I'm a big fan of the Forgotten Realms D&D world as anyone who has read my numerous book reviews on this blog will have likely picked up by now. In that world there are numerous calendars in use, but the common people of the world don't tend to use them. Historians, scribes and scholars use dates, the common folk use what is called The Roll Of Years. This is a long list of years in which every year has a name. The current year in the campaign is 1374DR or The Year of Lightning Storms as most people know it. The names were set down centuries past by a mad seer who wrote out thousands of years worth of them in a long list. Each name suppossedly carries some portent of an event that will happen in that year.

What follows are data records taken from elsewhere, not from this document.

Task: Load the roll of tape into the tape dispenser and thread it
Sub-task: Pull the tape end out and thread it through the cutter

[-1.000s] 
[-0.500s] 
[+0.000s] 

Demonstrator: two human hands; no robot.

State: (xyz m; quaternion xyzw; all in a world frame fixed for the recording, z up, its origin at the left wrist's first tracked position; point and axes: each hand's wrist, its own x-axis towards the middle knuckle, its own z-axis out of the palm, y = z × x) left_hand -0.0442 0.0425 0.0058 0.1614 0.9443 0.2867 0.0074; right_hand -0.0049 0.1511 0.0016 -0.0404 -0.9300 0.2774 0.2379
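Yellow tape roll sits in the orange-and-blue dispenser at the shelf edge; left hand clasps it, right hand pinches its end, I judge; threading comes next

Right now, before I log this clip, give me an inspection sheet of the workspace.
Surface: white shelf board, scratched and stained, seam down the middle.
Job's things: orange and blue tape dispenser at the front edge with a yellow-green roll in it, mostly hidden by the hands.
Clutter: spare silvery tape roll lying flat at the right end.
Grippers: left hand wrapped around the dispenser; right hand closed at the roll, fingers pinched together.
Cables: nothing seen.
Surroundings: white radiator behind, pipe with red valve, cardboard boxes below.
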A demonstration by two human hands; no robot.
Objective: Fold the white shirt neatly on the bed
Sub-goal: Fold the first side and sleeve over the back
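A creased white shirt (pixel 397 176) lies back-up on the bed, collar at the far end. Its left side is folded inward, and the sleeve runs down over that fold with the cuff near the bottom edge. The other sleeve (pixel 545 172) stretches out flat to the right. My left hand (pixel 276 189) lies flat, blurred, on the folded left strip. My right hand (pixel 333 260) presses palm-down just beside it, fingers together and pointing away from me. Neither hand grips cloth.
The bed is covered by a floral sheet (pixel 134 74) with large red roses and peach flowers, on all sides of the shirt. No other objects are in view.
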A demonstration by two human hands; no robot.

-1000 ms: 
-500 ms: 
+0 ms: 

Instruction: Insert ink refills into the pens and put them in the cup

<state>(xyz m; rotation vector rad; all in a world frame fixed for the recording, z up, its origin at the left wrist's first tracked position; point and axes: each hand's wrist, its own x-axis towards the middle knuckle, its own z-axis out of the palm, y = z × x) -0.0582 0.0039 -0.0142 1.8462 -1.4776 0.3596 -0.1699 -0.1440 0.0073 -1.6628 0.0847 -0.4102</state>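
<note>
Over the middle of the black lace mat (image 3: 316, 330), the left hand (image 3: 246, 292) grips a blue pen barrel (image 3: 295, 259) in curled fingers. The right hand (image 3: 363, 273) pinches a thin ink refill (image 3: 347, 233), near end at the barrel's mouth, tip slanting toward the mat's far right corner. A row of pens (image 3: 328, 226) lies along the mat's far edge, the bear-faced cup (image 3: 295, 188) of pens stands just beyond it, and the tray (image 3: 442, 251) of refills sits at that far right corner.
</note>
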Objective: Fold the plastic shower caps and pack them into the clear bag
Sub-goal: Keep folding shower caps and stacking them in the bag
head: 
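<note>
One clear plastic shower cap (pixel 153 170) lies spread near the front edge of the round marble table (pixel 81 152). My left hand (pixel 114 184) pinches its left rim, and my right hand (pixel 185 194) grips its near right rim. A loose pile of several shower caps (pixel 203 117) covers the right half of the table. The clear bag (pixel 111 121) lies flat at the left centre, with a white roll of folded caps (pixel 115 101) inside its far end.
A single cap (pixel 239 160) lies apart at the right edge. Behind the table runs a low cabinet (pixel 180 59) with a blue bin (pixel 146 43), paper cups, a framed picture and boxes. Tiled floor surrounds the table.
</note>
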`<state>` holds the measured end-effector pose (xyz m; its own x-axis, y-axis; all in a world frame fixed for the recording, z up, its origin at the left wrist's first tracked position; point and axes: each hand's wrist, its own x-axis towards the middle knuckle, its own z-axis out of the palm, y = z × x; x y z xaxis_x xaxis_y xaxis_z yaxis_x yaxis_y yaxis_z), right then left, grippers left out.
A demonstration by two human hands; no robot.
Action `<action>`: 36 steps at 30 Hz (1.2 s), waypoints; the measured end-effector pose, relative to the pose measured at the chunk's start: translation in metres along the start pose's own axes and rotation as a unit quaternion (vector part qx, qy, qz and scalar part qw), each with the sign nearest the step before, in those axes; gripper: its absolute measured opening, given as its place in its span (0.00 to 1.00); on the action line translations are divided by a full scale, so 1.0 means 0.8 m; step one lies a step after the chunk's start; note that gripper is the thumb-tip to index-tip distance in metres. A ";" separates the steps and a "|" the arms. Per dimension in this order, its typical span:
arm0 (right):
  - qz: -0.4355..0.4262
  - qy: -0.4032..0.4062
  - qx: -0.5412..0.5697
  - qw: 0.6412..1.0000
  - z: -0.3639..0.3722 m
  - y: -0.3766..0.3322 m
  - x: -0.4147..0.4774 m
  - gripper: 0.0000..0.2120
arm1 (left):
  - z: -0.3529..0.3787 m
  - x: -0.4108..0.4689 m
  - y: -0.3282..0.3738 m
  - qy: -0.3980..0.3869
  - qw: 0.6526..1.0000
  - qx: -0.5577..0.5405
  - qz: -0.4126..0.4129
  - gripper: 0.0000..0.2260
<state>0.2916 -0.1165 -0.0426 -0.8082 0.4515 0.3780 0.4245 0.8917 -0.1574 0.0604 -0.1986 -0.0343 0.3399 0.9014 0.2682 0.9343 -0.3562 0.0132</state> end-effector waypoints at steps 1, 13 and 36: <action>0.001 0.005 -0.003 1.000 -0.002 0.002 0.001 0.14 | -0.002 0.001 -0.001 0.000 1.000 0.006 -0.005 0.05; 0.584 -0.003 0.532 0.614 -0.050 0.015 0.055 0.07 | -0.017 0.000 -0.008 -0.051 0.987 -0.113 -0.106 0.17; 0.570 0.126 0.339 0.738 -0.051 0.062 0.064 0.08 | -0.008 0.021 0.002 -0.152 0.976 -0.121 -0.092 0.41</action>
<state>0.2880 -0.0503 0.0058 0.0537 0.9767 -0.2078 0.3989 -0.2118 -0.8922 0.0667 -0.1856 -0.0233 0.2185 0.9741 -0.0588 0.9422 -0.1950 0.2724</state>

Were we on Earth to use a similiar system I think 2005 would likely have earned the name The Year of Nature's Fury, because in the past 12 months this planet has lashed out at those who live upon it as never before. A pair of major earthquakes, resulting in two tsunami's in the area of North-West Indonesia (and affecting Indonesia itself, plus Thailand, India, Sri Lanka, Burma, the Seychelles and as far away as the African east coast!) and another quake in the Kashmir region of Pakistan, which have killed over 600,000 people, left millions homeless and devastated the region. We get big earthquakes come along now and then, not that long back one flattened a city in southern Iran, before that it was Armenia. But we have never before had three 7+ point quakes in the same year.
And it doesn't stop there. As if that weren't enough for the worlds relief agencies to cope with, we've had 15 hurricanes, two of which hit category 5. For a hurricane in a year to hit that power is rare, for a pair less than a month apart to do so is unprecedented. Hurricanes Katrina and Rita laid waste to the US southern coast, flooding the city of New Orleans and wiping Gulfport off the map, as well as devastating great swathes of the Central American & Caribbean states, the destruction of which was not as well covered on television.
In Britain we like to console ourselves that the extreme weather other countries get doesn't happen here. We sit in the middle of a tectonic plate, so when we get an earthquake, it is never higher than 3 points on the Richter scale. The worst weather we've had in my lifetime was the Hurricane back in the 80's, and I cycled home through that from school! But we've had tornados start to appear in the past few years, little ones mostly off the coast. This year we got an F2 tornado tear a 600 yard wide path of destruction through the suburbs of Brimingham over 7 miles long!
Portugal's forests burned, the Swiss capital drowned, Taiwan was lashed by Cyclones, the volcano of Mount St. Helens in the US is on red alert for an eruption, and icebergs the size of small nations are breaking off the ice shelves of Antartica. I'm not a scientist, so I can't say that this is the start of something, or that it is an aberration. But my gut feeling is that this is only the beginning. We take our planet for granted, but nature governs itself, and when there is an imbalance, it rights itself, and that process is usually violent.
All told more than half a million people lost their lives to natural disasters in the past twelve months, the highest death toll on record. Millions more have been injured, and/or have lost their homes and in many cases everything they own. If things get better, I think it will only be after they get a lot worse. I'd like to hope for 2006 to be free of the chaos and death that has marked the past year, but I think old Gaia is plenty pissed at us, and she's just getting started!
2 comments:
Yes, I think maybe you're right that Gaia's fed up. Couldn't blame her.
I've read many of the Forgotten Realm books in my day, by the way. :)
I'm trying to read all of the Forgotten Realms books... (well apart from RA Salvatores ones, don't like his writing at all), and its damnably hard to do cos there are 2-3 new ones a month, plus the back catalog to read through. I'm making a little progress, but I reckon it's gonna take me a year or two to catch up fully.